Input data:
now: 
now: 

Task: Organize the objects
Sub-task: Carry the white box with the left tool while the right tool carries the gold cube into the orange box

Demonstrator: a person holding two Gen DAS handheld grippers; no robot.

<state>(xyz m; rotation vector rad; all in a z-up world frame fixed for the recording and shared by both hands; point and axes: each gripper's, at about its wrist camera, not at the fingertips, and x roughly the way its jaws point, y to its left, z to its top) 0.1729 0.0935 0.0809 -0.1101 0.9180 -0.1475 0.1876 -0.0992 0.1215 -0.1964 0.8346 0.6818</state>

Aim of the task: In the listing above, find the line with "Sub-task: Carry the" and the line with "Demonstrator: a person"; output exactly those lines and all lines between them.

Output for this exercise:
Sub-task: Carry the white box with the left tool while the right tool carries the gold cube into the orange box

Demonstrator: a person holding two Gen DAS handheld grippers; no robot.

No further output is needed.